Sur les dépens et l’article 700 du code de procédure civile
M. [K], qui succombe à titre principal devant la cour, est condamné aux dépens d’appel qui seront recouvrés conformément aux dispositions relatives à l’aide juridictionnelle, les dispositions du jugement déféré relatives aux dépens étant confirmées.
Compte tenu de l’équité et des situations respectives des parties, il n’y a pas lieu de faire application de l’article 700 du code de procédure civile et les parties seront déboutées de leur demande à ce titre.
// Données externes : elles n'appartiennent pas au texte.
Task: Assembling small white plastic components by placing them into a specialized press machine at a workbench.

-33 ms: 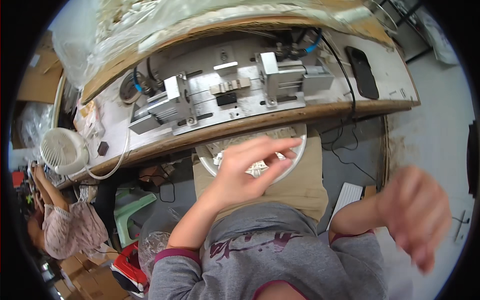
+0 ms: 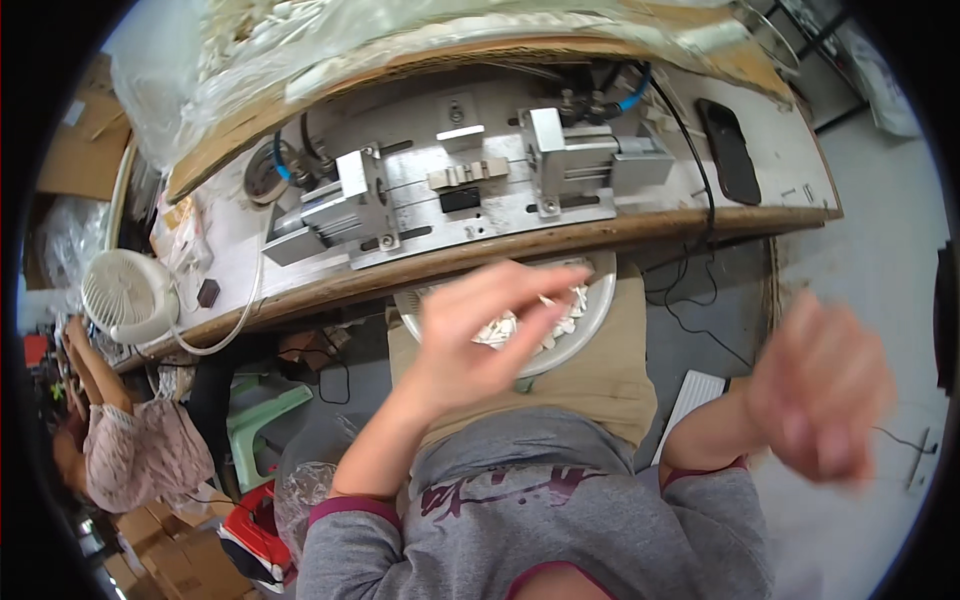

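Note:
My left hand [image 2: 478,332] hovers over a round white bowl [image 2: 598,322] on my lap, thumb and fingers apart. Many small white pieces [image 2: 497,332] lie in the bowl, partly covered by the hand. A tiny pale bit shows between thumb and fingers; whether they touch it is unclear. Out to the right, away from the bench, my right hand [image 2: 822,390] is raised and smeared by motion, so its fingers cannot be read. Beyond the bowl stands a metal fixture [image 2: 430,243] with small beige blocks [image 2: 468,174] and a black block [image 2: 460,200] at its middle.
Two metal cylinder units, left [image 2: 335,215] and right [image 2: 575,160], flank the fixture's middle. A black phone [image 2: 728,150] lies on the bench's right. At left are a white fan [image 2: 128,297], a green stool [image 2: 262,425] and another person [image 2: 140,450]. Cables hang beneath the bench.
My left hand has shifted slightly left, its thumb and fingertips lower over the bowl. My right hand has moved a little up and left. More white pieces show in the bowl.

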The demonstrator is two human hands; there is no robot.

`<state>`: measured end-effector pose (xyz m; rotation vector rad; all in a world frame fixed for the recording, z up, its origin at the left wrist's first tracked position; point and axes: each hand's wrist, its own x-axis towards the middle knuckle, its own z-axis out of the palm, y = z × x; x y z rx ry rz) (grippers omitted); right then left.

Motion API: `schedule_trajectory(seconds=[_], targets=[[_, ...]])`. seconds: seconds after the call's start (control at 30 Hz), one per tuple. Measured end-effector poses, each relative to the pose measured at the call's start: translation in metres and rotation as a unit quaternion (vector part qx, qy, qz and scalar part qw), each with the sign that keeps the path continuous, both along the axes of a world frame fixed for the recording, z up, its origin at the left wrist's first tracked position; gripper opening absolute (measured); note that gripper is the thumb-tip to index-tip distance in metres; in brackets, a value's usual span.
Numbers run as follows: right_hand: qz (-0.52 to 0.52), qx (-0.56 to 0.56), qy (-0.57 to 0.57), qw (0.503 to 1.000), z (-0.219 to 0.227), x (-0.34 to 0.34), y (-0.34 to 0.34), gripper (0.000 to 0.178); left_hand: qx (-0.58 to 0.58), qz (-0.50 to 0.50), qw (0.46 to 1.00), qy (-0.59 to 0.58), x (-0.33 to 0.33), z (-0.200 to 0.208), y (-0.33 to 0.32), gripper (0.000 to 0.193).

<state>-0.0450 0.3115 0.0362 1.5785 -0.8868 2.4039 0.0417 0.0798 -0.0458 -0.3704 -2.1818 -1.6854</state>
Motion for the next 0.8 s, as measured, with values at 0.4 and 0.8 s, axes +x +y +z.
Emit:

Sur l’exécution provisoire
Le présent arrêt n’étant susceptible que d’un pourvoi non suspensif, il n’y a pas lieu d’ordonner l’exécution provisoire, comme le sollicitent les parties.
PAR CES MOTIFS
La cour,
Statuant par arrêt contradictoire rendu par mise à disposition au greffe,
Confirme le jugement déféré en toutes ses dispositions dévolues à la cour sauf à émender le montant des sommes dues par M. [K] au titre du solde locatif par actualisation de la créance;
Y ajoutant,
Constate que M. [U] [R] a récupéré le bien objet du bail et que la demande d’expulsion de M. [H] [K] est devenue sans objet ;
Condamne M. [H] [K] à payer à la société Axa France Iard, subrogée dans les droits de M. [U] [R], la somme de 22 221,27 euros au titre du solde locatif restant dû au 3 mai 2024 avec intérêts au taux légal à compter du 26 février 2025 ;
Condamne la société Axa France Iard à payer à M. [H] [K] la somme de 500 euros à titre des dommages et intérêts ;
Ordonne la compensation entre les créances respectives des parties ;
Déboute les parties du surplus de leurs demandes ;
Condamne M. [H] [K] aux dépens d’appel qui seront recouvrés conformément aux dispositions relatives à l’aide juridictionnelle.
— prononcé publiquement par mise à disposition de l’arrêt au greffe de la cour, les parties en ayant été préalablement avisées dans les conditions prévues au deuxième alinéa de l’article 450 du code de procédure civile.
— signé par Monsieur Philippe JAVELAS, Président et par Madame Bénédicte NISI, Greffière en pré-affectation, auquel la minute de la décision a été remise par le magistrat signataire.